Quarantine to Shall Pass

A phrase that comes to mind often during this current pandemic is, “This too shall pass.”

We have watched, at first in denial, then in horror, during these past months, as the world around us has rapidly been changing. We have witnessed our communities begin to buckle as the rate of infection has continued to spread. 

Being quarantined at home, apart from our friends, families, jobs and schools has caused insurmountable grief and fear.

One thing I’ve been reminded of recently, time and time again, is how resilient we truly are.  From isolation and a total disconnect from our loved ones, many of us are now beginning to tentatively reach out to one another once again.  On many city sidewalks, chalk drawings left in a childish scrawl communicate messages of hope.  Posters can be glimpsed, taped to windows, displaying thanks to first responders.  

Even in crisis, we are finding opportunities to heal and we are discovering ways to adapt. Hope is necessary to find our strength to keep going despite the circumstances we have been faced with.

Signs of hope are emerging from the darkness

We are discovering how to get by with less and to fill our time with more meaningful pastimes.  Families are rediscovering board games long ago put away on the shelf, as well as the art of making simple home science experiments or baking together.  Shortly after the school closures, the various school boards were successful in creating a distance e-learning platform.  Many employers have been able to incorporate steps to allow their staff to work remotely and virtual meetings are becoming commonplace.  Restaurants are now adapting to the forced closures and are now partnering with delivery companies.  

Signs of hope are emerging from the darkness. After months apart, leaving care packages outside the homes of loved ones, participating in drive-by celebrations, and joining groups to share activity ideas, recipes exchanges are also becoming a welcome respite.  As we adapt to our new normal, we gain a finer appreciation of what we have, how little we need and how lucky we truly are.

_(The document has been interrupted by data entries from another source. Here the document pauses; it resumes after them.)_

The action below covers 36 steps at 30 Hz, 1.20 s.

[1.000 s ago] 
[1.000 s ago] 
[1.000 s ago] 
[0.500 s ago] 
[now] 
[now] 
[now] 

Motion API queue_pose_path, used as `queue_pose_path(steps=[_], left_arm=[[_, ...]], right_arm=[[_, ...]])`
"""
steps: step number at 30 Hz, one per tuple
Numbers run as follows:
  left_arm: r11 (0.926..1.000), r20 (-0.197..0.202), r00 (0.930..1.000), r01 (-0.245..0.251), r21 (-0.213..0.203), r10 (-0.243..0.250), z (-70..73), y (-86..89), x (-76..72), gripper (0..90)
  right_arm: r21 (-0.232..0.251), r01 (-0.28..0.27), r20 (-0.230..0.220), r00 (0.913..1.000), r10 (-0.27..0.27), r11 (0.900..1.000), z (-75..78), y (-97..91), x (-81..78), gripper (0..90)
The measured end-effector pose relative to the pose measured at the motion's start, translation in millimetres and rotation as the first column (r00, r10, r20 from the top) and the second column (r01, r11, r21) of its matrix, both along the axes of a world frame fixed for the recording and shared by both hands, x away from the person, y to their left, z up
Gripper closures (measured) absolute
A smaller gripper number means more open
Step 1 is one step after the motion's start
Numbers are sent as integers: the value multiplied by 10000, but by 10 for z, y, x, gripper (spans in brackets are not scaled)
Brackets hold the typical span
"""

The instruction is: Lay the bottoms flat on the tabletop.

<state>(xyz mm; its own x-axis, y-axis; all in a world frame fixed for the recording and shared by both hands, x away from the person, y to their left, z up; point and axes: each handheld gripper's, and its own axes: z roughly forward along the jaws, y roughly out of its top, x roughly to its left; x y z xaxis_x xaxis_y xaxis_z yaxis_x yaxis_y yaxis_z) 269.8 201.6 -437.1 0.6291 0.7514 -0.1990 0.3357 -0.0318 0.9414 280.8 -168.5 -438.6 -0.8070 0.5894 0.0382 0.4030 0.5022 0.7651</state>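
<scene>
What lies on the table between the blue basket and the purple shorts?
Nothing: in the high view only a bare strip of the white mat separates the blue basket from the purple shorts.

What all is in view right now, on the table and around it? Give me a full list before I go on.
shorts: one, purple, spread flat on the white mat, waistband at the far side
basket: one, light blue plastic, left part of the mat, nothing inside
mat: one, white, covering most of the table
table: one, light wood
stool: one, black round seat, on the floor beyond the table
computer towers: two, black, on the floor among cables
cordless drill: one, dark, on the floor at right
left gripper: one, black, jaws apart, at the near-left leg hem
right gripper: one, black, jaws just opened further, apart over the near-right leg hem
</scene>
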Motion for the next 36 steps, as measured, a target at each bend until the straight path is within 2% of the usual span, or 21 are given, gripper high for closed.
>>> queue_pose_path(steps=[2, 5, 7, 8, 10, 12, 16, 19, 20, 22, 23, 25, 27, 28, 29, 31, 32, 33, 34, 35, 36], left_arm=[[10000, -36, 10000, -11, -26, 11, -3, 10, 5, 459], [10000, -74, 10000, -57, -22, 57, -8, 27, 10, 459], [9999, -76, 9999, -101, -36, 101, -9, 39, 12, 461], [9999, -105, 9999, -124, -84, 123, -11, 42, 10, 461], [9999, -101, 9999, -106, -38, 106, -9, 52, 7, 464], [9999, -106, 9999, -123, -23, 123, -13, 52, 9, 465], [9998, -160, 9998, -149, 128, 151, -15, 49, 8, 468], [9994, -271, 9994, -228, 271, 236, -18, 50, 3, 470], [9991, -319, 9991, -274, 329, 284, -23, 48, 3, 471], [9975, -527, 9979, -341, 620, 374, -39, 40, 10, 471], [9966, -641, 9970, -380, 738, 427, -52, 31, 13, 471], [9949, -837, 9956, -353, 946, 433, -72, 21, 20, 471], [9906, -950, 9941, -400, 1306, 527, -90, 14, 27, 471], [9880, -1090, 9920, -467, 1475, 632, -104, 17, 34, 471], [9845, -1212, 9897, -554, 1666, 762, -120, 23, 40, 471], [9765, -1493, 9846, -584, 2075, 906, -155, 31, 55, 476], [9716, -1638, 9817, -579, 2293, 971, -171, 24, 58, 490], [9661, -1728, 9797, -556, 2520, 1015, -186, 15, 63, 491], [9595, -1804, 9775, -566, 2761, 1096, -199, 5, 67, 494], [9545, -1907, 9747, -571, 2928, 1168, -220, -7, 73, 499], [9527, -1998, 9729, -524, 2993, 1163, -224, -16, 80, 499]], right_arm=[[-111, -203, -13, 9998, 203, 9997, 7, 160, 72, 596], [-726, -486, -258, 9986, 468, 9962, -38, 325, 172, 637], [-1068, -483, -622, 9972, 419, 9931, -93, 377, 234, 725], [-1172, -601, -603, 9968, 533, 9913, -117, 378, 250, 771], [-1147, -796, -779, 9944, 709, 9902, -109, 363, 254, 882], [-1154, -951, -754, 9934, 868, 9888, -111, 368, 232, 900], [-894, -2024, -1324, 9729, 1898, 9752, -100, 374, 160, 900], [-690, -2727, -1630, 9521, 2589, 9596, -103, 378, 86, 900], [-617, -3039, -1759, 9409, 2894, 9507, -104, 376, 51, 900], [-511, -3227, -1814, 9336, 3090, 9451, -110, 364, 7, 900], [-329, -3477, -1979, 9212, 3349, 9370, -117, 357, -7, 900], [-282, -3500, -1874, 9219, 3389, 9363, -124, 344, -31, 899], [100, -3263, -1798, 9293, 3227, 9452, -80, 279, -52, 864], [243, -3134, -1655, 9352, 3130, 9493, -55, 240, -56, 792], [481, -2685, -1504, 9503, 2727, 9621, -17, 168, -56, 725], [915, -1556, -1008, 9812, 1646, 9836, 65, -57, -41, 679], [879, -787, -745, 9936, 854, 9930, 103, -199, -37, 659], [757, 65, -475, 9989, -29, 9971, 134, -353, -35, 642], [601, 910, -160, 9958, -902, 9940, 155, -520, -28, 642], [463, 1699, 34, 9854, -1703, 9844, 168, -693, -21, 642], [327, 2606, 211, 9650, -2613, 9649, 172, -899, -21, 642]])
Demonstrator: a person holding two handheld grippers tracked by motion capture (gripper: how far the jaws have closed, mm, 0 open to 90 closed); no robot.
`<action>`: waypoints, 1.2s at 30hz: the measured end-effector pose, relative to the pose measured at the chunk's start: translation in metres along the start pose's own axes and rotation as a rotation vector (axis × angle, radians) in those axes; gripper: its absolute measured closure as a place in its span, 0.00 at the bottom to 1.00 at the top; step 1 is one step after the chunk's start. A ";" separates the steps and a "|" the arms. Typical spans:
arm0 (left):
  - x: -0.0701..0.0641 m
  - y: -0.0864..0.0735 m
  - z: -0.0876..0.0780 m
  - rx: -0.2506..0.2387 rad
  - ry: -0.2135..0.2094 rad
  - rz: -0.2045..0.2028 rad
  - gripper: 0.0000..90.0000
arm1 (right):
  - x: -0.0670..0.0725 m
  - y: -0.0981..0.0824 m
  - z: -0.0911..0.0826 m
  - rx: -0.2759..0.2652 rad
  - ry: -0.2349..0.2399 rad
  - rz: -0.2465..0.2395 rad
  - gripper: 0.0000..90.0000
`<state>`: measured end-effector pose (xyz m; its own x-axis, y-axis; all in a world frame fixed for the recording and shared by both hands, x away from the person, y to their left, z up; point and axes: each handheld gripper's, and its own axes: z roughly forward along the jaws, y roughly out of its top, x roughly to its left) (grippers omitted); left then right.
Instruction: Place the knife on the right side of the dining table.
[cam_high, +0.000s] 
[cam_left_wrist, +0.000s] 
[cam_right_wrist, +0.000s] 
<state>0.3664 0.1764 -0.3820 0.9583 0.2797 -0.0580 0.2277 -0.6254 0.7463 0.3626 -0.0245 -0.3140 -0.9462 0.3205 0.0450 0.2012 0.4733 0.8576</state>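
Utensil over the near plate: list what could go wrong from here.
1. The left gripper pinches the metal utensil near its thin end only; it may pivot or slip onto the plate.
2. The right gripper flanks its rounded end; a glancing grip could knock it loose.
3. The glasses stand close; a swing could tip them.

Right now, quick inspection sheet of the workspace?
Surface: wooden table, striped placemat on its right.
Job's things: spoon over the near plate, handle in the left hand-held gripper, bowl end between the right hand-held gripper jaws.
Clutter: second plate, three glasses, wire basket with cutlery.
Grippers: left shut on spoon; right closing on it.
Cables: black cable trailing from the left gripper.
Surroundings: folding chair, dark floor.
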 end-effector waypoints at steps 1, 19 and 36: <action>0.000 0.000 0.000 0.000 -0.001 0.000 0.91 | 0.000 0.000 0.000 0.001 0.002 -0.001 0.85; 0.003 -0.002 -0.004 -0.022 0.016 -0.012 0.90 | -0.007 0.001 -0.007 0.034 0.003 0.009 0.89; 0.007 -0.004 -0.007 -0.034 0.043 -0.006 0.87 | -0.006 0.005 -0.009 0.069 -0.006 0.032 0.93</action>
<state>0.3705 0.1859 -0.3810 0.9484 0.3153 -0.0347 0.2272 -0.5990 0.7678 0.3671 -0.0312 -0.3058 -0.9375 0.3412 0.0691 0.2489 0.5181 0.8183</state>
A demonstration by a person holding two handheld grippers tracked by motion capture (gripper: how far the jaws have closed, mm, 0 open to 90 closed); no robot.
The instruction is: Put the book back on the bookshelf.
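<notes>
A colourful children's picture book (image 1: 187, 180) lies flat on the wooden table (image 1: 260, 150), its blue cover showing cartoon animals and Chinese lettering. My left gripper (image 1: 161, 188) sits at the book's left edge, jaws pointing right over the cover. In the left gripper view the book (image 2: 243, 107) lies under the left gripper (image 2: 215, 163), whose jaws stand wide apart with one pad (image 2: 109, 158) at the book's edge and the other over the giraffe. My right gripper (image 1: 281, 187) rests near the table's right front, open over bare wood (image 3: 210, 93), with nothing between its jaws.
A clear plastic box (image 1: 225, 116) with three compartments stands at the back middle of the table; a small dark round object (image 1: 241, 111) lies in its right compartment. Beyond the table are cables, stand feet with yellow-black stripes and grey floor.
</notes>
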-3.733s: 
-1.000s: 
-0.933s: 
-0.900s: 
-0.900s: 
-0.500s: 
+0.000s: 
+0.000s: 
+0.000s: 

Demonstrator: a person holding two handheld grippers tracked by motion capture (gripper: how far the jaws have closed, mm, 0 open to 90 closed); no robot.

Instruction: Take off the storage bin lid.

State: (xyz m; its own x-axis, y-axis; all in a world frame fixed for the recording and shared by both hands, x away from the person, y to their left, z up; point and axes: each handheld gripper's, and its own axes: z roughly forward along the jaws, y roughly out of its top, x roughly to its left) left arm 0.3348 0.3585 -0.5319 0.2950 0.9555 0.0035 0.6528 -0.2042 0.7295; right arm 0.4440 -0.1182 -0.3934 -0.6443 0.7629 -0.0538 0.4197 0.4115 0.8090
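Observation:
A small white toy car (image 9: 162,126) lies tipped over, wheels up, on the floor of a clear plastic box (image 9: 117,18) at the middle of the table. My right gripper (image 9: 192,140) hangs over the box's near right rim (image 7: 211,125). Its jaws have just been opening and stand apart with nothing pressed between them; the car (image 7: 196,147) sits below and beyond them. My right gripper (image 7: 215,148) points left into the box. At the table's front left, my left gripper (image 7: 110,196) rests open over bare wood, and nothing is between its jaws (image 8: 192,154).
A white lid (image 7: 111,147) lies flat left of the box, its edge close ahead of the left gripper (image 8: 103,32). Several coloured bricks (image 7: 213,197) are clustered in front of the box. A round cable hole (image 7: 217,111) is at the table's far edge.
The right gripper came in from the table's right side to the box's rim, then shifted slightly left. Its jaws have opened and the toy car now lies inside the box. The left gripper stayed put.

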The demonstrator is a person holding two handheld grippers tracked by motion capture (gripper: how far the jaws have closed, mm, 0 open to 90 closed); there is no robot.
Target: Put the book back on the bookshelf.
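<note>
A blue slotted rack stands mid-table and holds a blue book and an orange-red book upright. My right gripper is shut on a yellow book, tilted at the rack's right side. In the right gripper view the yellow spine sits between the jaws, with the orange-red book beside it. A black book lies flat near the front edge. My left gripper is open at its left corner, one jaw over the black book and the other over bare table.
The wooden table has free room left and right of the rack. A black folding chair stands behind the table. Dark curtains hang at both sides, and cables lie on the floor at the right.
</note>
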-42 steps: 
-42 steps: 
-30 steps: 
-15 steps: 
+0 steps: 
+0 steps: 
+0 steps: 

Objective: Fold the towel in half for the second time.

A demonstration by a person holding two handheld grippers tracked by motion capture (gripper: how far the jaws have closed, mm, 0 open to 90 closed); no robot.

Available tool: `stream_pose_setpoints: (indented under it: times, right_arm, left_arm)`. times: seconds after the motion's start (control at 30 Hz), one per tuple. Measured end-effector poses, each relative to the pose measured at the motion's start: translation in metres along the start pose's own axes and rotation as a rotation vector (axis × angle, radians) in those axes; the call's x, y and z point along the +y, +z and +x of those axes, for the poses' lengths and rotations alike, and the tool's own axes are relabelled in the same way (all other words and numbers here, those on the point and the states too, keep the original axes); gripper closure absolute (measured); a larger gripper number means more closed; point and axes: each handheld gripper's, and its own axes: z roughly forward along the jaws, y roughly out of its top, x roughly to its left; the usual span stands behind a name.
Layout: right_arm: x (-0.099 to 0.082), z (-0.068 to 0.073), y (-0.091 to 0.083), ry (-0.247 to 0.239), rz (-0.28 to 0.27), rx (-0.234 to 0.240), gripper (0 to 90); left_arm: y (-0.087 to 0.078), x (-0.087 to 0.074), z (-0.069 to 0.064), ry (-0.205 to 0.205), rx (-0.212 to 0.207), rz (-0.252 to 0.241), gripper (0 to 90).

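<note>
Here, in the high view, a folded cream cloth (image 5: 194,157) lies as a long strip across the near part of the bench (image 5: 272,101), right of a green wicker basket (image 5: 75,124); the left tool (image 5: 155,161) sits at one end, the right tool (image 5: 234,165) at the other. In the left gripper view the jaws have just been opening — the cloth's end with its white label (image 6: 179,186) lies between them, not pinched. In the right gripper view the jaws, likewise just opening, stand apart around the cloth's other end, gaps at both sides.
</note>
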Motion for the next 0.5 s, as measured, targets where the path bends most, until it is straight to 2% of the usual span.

No longer are items being hoarded from stores, but instead are now being donated to healthcare workers. Enough masks are being made, and communities are starting to slowly repair the seams as gloved hands are reaching out together once more.  Children are learning the value of what they have and many are spending their time volunteering to help those less fortunate by pulling weeds for an elderly neighbour or donating sandwiches for the homeless.

It is easy to lose hope, but as the world continues to shift, remember, “this too shall pass”.